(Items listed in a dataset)
· · · ·

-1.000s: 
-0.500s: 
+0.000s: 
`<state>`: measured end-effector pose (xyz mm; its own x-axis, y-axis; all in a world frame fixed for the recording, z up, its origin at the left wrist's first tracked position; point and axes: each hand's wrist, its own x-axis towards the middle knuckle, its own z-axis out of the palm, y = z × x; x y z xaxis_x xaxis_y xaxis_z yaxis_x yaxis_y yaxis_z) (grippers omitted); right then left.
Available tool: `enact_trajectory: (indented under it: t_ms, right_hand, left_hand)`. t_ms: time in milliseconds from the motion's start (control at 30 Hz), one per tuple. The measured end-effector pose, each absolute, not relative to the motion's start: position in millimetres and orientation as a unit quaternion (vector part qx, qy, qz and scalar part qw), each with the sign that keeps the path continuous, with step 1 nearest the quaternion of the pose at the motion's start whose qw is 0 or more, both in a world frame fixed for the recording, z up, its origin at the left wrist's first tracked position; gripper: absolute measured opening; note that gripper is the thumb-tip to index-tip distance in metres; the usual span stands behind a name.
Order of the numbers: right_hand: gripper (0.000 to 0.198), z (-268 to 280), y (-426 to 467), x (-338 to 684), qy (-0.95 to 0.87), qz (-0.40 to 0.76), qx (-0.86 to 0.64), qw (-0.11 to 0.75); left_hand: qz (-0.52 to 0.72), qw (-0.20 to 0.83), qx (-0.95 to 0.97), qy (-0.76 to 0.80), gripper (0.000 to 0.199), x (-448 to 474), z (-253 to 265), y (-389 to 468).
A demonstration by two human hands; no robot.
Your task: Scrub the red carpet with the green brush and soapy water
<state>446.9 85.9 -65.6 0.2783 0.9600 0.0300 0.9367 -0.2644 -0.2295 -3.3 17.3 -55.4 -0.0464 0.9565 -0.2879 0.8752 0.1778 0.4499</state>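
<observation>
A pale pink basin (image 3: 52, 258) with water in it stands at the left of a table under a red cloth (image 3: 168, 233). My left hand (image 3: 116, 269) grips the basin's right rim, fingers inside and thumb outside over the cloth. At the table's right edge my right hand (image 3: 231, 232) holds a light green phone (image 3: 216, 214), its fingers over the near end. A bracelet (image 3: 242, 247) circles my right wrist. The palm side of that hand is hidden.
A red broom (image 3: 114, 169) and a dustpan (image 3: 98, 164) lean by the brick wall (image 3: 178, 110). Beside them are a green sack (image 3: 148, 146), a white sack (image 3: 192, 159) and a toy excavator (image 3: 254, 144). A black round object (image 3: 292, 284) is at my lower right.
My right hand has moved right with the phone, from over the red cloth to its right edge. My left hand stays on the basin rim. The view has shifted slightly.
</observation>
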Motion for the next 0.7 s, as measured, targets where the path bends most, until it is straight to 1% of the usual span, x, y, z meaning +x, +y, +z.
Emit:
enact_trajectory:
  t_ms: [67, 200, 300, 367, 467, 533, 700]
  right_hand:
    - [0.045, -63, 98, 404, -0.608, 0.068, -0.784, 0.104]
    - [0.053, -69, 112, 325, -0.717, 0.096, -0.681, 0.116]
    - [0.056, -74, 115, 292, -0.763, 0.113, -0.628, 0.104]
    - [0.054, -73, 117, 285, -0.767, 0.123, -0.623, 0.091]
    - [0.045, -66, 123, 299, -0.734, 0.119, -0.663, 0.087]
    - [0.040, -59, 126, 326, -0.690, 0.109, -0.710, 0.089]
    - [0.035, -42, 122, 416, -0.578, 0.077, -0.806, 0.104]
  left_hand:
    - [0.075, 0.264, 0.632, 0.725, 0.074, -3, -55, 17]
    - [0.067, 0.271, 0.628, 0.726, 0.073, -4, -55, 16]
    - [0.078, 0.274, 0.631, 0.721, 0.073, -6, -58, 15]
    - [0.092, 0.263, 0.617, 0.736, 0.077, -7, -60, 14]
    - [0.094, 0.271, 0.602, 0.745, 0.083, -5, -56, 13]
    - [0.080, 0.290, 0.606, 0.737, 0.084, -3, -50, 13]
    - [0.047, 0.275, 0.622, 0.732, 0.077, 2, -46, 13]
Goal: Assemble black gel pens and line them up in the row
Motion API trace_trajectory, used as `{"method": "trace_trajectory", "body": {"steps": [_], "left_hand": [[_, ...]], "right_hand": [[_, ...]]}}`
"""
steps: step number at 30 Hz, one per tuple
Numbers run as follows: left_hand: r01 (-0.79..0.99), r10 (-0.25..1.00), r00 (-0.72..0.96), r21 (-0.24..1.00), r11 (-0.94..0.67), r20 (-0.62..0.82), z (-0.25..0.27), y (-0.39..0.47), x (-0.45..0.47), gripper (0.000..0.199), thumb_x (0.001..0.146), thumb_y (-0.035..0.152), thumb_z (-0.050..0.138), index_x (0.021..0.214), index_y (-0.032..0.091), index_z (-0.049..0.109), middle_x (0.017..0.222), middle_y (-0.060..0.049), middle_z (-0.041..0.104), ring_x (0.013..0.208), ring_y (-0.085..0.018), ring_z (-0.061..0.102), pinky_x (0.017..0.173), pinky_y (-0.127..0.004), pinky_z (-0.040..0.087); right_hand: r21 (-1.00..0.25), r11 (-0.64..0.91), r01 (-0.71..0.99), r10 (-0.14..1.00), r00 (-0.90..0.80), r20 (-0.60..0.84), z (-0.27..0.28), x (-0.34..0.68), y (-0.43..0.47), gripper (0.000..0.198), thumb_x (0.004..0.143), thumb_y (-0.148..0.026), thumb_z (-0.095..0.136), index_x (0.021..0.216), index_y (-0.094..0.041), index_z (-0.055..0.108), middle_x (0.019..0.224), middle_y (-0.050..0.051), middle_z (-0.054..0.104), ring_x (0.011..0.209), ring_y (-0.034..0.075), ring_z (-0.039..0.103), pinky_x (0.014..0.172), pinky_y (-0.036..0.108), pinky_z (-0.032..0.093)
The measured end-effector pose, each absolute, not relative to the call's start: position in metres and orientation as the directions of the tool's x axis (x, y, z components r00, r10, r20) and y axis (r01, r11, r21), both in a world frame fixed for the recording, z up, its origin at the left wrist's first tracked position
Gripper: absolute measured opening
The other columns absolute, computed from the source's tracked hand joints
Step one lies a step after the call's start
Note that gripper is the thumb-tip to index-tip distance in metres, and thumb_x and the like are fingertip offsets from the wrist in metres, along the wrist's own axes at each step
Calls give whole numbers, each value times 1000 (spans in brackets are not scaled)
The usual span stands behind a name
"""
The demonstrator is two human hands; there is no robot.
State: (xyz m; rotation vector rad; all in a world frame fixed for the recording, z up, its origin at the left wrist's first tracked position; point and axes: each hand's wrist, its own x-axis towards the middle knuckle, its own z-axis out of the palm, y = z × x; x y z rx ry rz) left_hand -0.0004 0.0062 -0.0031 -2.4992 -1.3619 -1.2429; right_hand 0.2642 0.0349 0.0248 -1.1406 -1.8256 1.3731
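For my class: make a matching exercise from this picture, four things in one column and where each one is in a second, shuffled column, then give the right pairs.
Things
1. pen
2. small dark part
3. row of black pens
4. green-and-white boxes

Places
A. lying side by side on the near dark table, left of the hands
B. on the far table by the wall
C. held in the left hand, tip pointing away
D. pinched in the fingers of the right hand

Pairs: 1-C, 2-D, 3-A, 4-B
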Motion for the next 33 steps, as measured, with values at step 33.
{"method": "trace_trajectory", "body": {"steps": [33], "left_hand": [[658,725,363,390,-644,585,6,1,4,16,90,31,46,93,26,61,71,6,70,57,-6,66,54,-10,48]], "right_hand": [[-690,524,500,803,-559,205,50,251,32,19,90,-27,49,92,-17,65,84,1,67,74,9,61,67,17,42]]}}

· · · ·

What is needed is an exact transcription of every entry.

> **TASK SOLUTION**
-1.000s: 
-0.500s: 
+0.000s: 
`<state>`: measured end-effector pose (xyz mm; its own x-axis, y-axis; all in a world frame fixed for the recording, z up, its origin at the left wrist's first tracked position; point and axes: each hand's wrist, its own x-axis towards the middle knuckle, its own z-axis out of the palm, y = z × x; x y z xaxis_x xaxis_y xaxis_z yaxis_x yaxis_y yaxis_z) (grippers omitted); right then left.
Available tool: `enact_trajectory: (indented under it: t_ms, right_hand, left_hand)`. t_ms: time in milliseconds from the motion's start (control at 30 Hz), one per tuple. The measured end-effector pose, each absolute, not relative to the motion's start: position in millimetres and orientation as a unit quaternion (vector part qx, qy, qz and scalar part qw), each with the sign that keeps the path continuous, with step 1 nearest the quaternion of the pose at the motion's start whose qw is 0 or more, both in a world frame fixed for the recording, z up, its origin at the left wrist's first tracked position; gripper: absolute measured opening; note that gripper is the thumb-tip to index-tip distance in metres; the usual span stands behind a name.
Order of the numbers: right_hand: gripper (0.000 to 0.198), z (-268 to 280), y (-426 to 467), x (-338 to 684), qy (-0.95 to 0.87), qz (-0.40 to 0.76), qx (-0.86 to 0.64), qw (-0.11 to 0.75); left_hand: qz (-0.52 to 0.72), qw (-0.20 to 0.83), qx (-0.95 to 0.97), qy (-0.76 to 0.80), gripper (0.000 to 0.199), x (-448 to 474), z (-253 to 265), y (-389 to 468).
A demonstration by two human hands; no robot.
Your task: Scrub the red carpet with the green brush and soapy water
<state>446.9 85.9 -65.6 0.2783 0.9600 0.0300 0.9367 -0.2644 -0.2295 -3.3 17.3 -55.4 -0.0464 0.9565 -0.2879 0.8752 0.1778 0.4499</state>
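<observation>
A pale pink basin (image 3: 52, 258) with water in it stands at the left of a table under a red cloth (image 3: 168, 233). My left hand (image 3: 116, 269) grips the basin's right rim, fingers inside and thumb outside over the cloth. At the table's right edge my right hand (image 3: 231, 232) holds a light green phone (image 3: 216, 214), its fingers over the near end. A bracelet (image 3: 242, 247) circles my right wrist. The palm side of that hand is hidden.
A red broom (image 3: 114, 169) and a dustpan (image 3: 98, 164) lean by the brick wall (image 3: 178, 110). Beside them are a green sack (image 3: 148, 146), a white sack (image 3: 192, 159) and a toy excavator (image 3: 254, 144). A black round object (image 3: 292, 284) is at my lower right.
My right hand has moved right with the phone, from over the red cloth to its right edge. My left hand stays on the basin rim. The view has shifted slightly.
</observation>
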Motion for the next 0.7 s, as measured, targets where the path bends most, until it is straight to 1% of the usual span, x, y, z meaning +x, +y, +z.
Emit:
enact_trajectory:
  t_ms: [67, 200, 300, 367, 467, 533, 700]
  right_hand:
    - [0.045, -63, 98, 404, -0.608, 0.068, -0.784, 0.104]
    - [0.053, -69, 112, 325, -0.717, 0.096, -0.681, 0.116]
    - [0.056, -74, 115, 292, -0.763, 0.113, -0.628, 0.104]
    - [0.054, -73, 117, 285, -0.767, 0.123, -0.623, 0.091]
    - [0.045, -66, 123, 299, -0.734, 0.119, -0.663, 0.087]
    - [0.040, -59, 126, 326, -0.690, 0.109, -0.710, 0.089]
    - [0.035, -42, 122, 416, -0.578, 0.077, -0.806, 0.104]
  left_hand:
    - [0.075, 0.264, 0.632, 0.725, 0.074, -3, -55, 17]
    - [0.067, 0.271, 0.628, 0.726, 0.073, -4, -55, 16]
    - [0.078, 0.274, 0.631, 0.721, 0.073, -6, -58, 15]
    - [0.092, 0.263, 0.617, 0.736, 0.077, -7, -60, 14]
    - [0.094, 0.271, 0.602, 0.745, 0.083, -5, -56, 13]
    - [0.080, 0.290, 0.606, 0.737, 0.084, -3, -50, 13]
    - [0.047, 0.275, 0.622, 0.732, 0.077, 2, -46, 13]
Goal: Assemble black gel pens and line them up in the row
Motion API trace_trajectory, used as `{"method": "trace_trajectory", "body": {"steps": [_], "left_hand": [[_, ...]], "right_hand": [[_, ...]]}}`
"""
steps: step number at 30 Hz, one per tuple
Numbers run as follows: left_hand: r01 (-0.79..0.99), r10 (-0.25..1.00), r00 (-0.72..0.96), r21 (-0.24..1.00), r11 (-0.94..0.67), r20 (-0.62..0.82), z (-0.25..0.27), y (-0.39..0.47), x (-0.45..0.47), gripper (0.000..0.199), thumb_x (0.001..0.146), thumb_y (-0.035..0.152), thumb_z (-0.050..0.138), index_x (0.021..0.214), index_y (-0.032..0.091), index_z (-0.049..0.109), middle_x (0.017..0.222), middle_y (-0.060..0.049), middle_z (-0.041..0.104), ring_x (0.013..0.208), ring_y (-0.085..0.018), ring_z (-0.061..0.102), pinky_x (0.017..0.173), pinky_y (-0.127..0.004), pinky_z (-0.040..0.087); right_hand: r21 (-1.00..0.25), r11 (-0.64..0.91), r01 (-0.71..0.99), r10 (-0.14..1.00), r00 (-0.90..0.80), r20 (-0.60..0.84), z (-0.27..0.28), x (-0.34..0.68), y (-0.43..0.47), gripper (0.000..0.198), thumb_x (0.004..0.143), thumb_y (-0.148..0.026), thumb_z (-0.095..0.136), index_x (0.021..0.216), index_y (-0.094..0.041), index_z (-0.055..0.108), middle_x (0.019..0.224), middle_y (-0.050..0.051), middle_z (-0.054..0.104), ring_x (0.011..0.209), ring_y (-0.034..0.075), ring_z (-0.039..0.103), pinky_x (0.014..0.172), pinky_y (-0.036..0.108), pinky_z (-0.032..0.093)
The measured end-effector pose, each absolute, not relative to the call's start: position in metres and orientation as the directions of the tool's x axis (x, y, z components r00, r10, r20) and y axis (r01, r11, r21), both in a world frame fixed for the recording, z up, its origin at the left wrist's first tracked position
Gripper: absolute measured opening
The other columns absolute, computed from the source's tracked hand joints
Step one lies a step after the call's start
Note that gripper is the thumb-tip to index-tip distance in metres, and thumb_x and the like are fingertip offsets from the wrist in metres, along the wrist's own axes at each step
Calls give whole numbers, each value times 1000 (spans in brackets are not scaled)
The usual span stands behind a name
"""
The demonstrator is two human hands; there is no robot.
State: (xyz m; rotation vector rad; all in a world frame fixed for the recording, z up, its origin at the left wrist's first tracked position; point and axes: each hand's wrist, its own x-axis towards the middle knuckle, its own z-axis out of the palm, y = z × x; x y z rx ry rz) left_hand -0.0004 0.0062 -0.0031 -2.4992 -1.3619 -1.2429; right_hand 0.2642 0.0349 0.0248 -1.1406 -1.8256 1.3731
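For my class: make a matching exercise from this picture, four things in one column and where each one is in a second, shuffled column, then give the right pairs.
Things
1. pen
2. small dark part
3. row of black pens
4. green-and-white boxes

Places
A. lying side by side on the near dark table, left of the hands
B. on the far table by the wall
C. held in the left hand, tip pointing away
D. pinched in the fingers of the right hand

Pairs: 1-C, 2-D, 3-A, 4-B
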Motion for the next 33 steps, as measured, with values at step 33.
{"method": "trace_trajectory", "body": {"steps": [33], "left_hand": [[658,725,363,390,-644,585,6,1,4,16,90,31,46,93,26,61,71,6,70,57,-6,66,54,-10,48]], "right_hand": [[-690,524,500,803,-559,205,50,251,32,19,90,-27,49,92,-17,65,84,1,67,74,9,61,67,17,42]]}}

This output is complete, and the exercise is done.